La nascita di Telco nel 2007 è stata un pasticcio. La sua fine è un altro pasticcio anche se da tempo annunciato. Tutto si svolge in un passaggio di azioni dentro il patto di sindacato. E gli altri azionisti, quelli che hanno l’80% dei titoli Telecom? Per loro solo sberleffi. Dunque, i vecchi vizi non finiscono mai. Speriamo che almeno finisca il vizio anch’esso antico di cercare un salvatore pubblico o un’altra operazione di sistema tipo Telco, Alitalia o Ansaldo (almeno sulla base di quel che si sta discutendo oggi).
L’idea di un salvataggio via Cassa depositi e prestiti non si regge in piedi.
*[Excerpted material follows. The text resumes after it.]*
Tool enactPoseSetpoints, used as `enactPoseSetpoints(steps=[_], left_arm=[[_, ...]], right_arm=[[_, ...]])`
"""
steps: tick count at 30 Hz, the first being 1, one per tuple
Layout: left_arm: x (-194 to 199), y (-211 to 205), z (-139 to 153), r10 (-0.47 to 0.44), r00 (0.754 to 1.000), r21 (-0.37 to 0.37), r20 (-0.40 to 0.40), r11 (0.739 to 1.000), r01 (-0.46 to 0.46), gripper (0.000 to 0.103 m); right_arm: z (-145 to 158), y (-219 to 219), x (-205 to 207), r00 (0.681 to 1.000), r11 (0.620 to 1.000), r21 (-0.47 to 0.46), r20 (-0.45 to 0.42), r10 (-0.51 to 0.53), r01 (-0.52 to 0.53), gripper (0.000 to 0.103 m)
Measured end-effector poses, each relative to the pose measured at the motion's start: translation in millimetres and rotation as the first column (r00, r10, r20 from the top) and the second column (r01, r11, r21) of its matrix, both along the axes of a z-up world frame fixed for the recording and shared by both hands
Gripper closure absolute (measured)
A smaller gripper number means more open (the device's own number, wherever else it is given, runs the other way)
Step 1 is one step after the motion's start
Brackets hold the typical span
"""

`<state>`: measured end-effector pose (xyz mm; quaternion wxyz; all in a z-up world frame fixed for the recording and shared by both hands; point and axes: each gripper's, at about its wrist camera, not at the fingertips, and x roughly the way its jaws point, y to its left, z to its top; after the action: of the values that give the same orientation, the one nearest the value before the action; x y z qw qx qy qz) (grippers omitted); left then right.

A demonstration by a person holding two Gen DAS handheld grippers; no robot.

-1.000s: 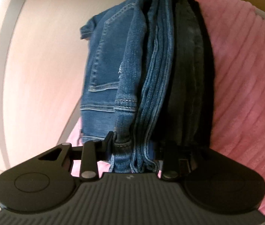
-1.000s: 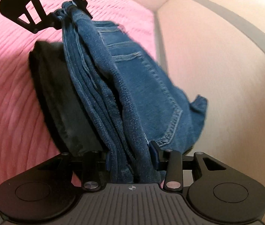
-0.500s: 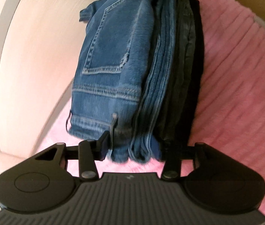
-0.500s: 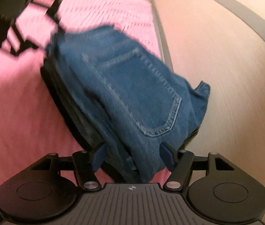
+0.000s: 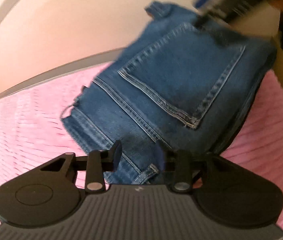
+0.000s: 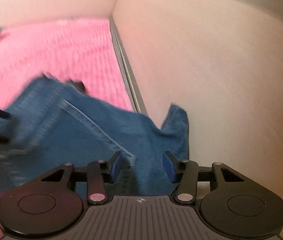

Solo per non evitare il downgrading di Telecom ci vogliono tre miliardi, più o meno quelli che la Cdp può investire oggi. Per rilanciare la compagnia ce ne vogliono 15. Non solo. La Cassa non ha le competenze per gestire imprese, tanto meno grandi gruppi. Non è una nuova Iri e non potrà mai diventarlo.
Si dice che le sorelle francesi e tedesche hanno pacchetti chiave in France Télécom e Deutsche Telekom. Vero, ma hanno una funzione complementare e c’è un abisso tra il valore dei campioni nazionali d’oltralpe e quello italiano. Purtroppo. Ma è così. La matrigna di tutte le privatizzazioni non poteva che partorire mostri. Teniamo conto, inoltre, che questo è solo l’inizio. Al gran ballo delle telecomunicazioni in Europa ne resteranno ben pochi.
Quel che il governo può fare non è molto, tuttavia è più importante che alzare retoricamente il tricolore. Innanzitutto deve salvaguardare i piccoli azionisti ancora una volta turlupinati. La Consob dov’è?
Bisogna dire ad Alierta, il boss di Telefonica, che l’Italia ha bisogno di una buona rete a banda larga. E’ disposto a investire? Come e quando? Altrimenti si apra un negoziato per trovare una soluzione alternativa. Questo è interesse nazionale, degli utenti e dei cittadini. Il resto, sia lasciato al mercato che è un sistema imperfetto, ma non ne è stato finora trovato uno migliore per combinare i fattori della produzione e allocare le risorse.